On y trouvera entre autres une présentation très précoce des principes d’anthropologie que Maurras développera plus tard dans Mes Idées Politiques, et des chroniques plus directement liées à l’actualité avant, pendant et après la Grande Guerre, dans lesquelles on sent monter en puissance la rage de Maurras contre les penseurs pacifistes — quel contraste, il est vrai, entre Jaurès et Briand !

Les pages concernant le revanchisme et le réarmement allemand ont été à ce point confirmées par l’Histoire qu’on a du mal à imaginer qu’elles aient pu être écrites pendant les années 20. Quant à celles où Maurras exécute les démocrates chrétiens, après avoir réglé leur compte aux internationalistes de tous types, c’est à une période encore plus récente qu’elles semblent s’appliquer…

Ceci étant, la réalité de l’initiative en faveur de la candidature de Maurras au Prix Nobel de la Paix, que la préface situerait en 1919, reste pour moi nimbée de mystère. Pourquoi Maurras n’en dit-il pas plus long en 1931 ?

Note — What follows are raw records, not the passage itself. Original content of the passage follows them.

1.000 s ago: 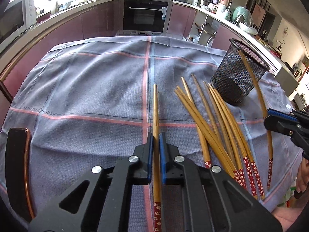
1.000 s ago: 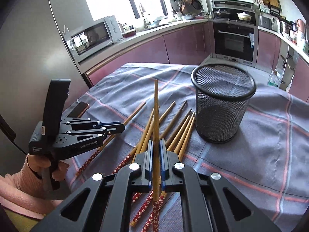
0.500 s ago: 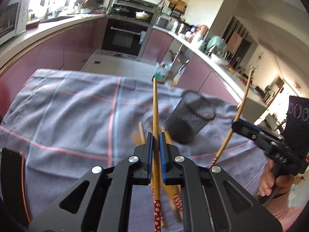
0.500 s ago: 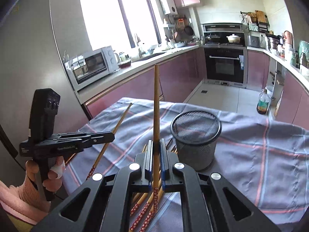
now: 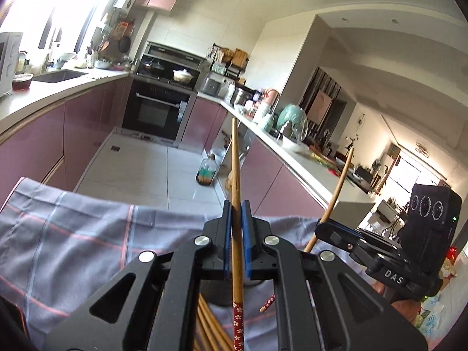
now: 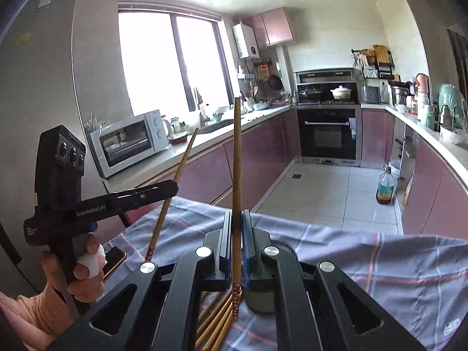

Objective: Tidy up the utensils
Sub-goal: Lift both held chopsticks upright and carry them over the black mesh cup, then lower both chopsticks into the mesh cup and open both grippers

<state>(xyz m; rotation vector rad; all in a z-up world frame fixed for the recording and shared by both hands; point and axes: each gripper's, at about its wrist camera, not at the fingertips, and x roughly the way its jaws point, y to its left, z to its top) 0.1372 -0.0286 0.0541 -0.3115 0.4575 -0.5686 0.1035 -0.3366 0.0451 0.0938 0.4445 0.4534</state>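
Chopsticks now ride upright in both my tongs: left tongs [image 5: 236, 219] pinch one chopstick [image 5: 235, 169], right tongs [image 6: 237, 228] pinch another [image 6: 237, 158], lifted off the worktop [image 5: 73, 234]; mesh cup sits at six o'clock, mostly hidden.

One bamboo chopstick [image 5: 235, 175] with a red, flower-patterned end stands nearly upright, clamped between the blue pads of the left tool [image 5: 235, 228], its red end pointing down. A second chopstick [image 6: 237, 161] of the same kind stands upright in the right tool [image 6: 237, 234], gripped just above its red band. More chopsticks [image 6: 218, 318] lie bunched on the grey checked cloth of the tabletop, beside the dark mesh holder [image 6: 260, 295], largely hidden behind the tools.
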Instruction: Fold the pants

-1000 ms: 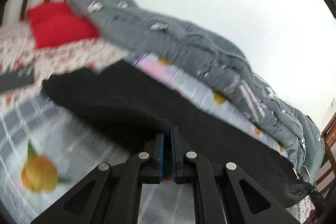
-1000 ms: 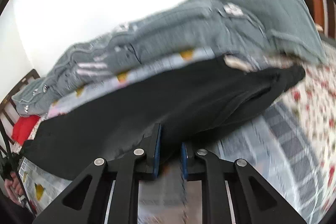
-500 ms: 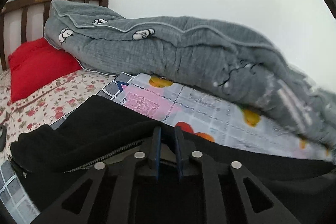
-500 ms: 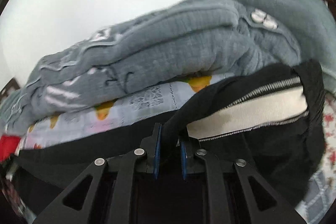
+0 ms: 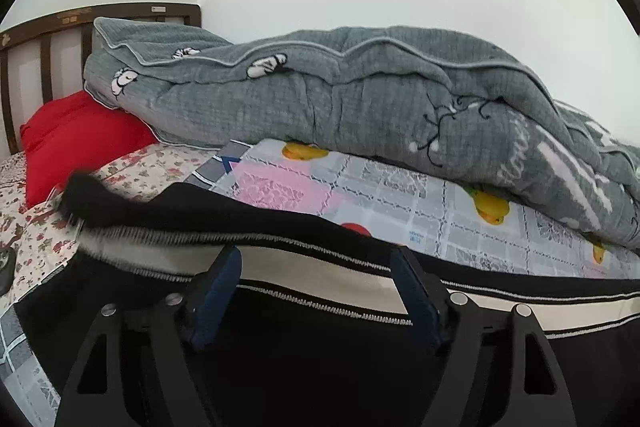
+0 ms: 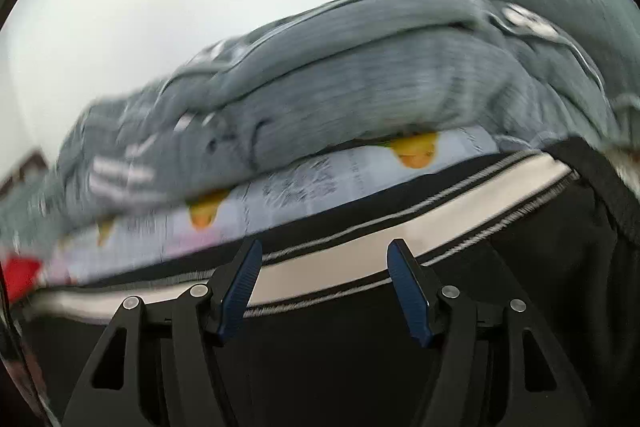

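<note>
The black pants (image 5: pixel 280 219) lie spread across the bed, on the patterned fruit-print sheet (image 5: pixel 400 195), with a pale band edged in white stitching (image 5: pixel 320 279) showing along the near side, where one layer appears laid over another. That band runs left to right just past the tips of both claws.

My left claw (image 5: pixel 316 291) is released, its blue-padded fingers (image 5: pixel 218 291) spread wide with nothing between them; the pants sit directly below and just ahead of it. My right claw (image 6: pixel 324 287) is likewise released, fingers apart over the same pale band, which in its view rises toward the right end of the garment. The right view is blurred, so I cannot tell whether either tip touches the cloth.

I judge that a fold has just been laid and let go. To do this step well I would lift both claws straight up and clear, so no pad snags the top layer and drags it askew, then check that the edges line up before the next fold.

Beyond the pants, at the far side, a bulky grey quilt (image 5: pixel 360 95) is heaped along the white wall. To the far left are a red pillow (image 5: pixel 76 139), a floral sheet (image 5: pixel 132 167) and the dark wooden headboard (image 5: pixel 48 35).
</note>
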Available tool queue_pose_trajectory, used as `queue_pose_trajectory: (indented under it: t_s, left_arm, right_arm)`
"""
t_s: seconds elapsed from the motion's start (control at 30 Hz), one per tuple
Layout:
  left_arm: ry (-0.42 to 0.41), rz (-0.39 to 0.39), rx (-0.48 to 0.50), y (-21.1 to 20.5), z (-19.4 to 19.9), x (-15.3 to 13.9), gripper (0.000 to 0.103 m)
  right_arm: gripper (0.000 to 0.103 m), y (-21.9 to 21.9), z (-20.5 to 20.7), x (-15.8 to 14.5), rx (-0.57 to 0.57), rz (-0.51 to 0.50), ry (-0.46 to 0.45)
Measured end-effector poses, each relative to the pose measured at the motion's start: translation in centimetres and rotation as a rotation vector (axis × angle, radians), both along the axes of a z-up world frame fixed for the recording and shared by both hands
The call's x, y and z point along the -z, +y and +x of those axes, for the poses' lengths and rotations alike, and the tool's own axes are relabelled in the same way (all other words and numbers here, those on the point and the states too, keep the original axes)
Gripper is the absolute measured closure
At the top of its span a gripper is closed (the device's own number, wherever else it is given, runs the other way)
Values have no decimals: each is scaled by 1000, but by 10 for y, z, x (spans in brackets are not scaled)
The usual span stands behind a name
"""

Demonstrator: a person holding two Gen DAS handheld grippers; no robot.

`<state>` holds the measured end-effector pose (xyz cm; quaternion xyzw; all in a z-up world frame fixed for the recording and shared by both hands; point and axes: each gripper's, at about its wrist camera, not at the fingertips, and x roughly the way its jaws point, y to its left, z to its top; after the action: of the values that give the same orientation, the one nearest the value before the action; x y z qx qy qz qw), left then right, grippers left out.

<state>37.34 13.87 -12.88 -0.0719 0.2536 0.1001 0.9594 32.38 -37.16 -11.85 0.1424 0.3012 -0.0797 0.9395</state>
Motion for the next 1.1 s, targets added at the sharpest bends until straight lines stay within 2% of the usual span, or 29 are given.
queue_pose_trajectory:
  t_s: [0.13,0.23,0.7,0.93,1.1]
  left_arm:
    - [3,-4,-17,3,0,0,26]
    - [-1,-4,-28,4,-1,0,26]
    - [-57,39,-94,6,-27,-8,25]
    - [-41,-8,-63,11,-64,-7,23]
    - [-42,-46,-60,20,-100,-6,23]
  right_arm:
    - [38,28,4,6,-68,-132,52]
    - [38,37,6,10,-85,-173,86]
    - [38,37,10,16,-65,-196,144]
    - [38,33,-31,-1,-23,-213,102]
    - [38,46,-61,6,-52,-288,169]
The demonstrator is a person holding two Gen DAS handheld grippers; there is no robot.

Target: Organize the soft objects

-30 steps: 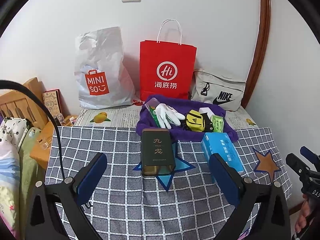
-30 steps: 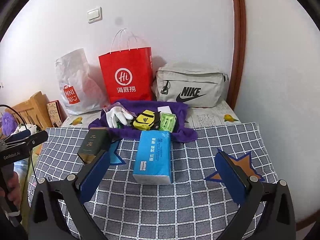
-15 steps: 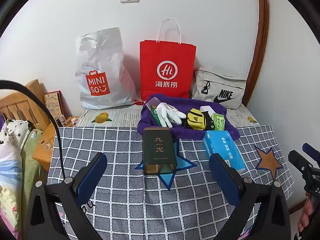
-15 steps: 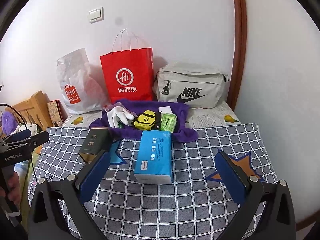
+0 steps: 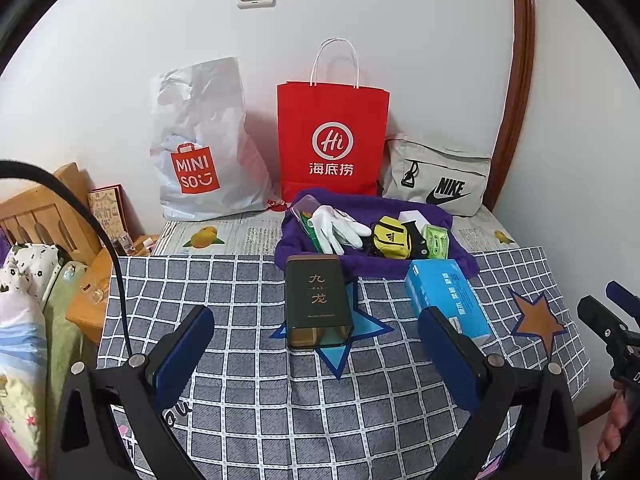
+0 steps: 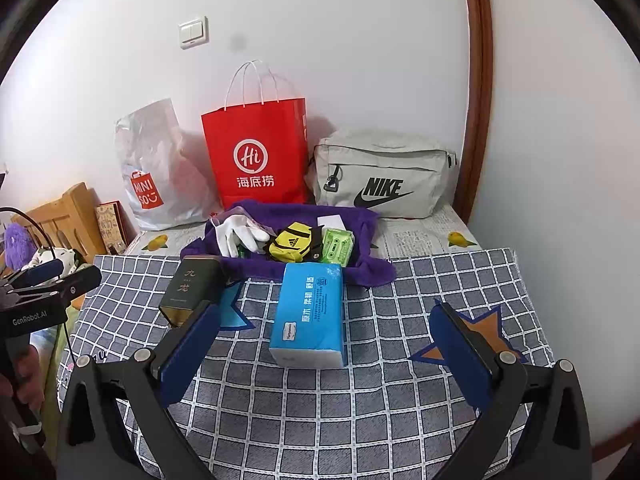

Car c’est plus tard, le 7 mai 1936, que fut effectivement lancé un « Comité Interuniversitaire pour le Prix Nobel de la Paix à Charles Maurras », sous la présidence de Fernand Desonay, Professeur à l’Université de Liège. Parmi les autres fondateurs, des universitaires de Londres, Montréal, Anvers et Wilno (alors en Pologne, aujourd’hui Vilnius). Rapidement ce Comité reçut de nombreuses adhésions ; le 9 octobre 1937, la liste en était publiée par L’Action française, et on y dénombrait quarante Universités de seize pays différents. À titre individuel, derrière la France comptant 33 adhésions, venait la Roumanie avec 23.

Mais peu après ce fut Munich, et l’attribution du Prix Nobel de la Paix fut suspendue pendant un certain temps.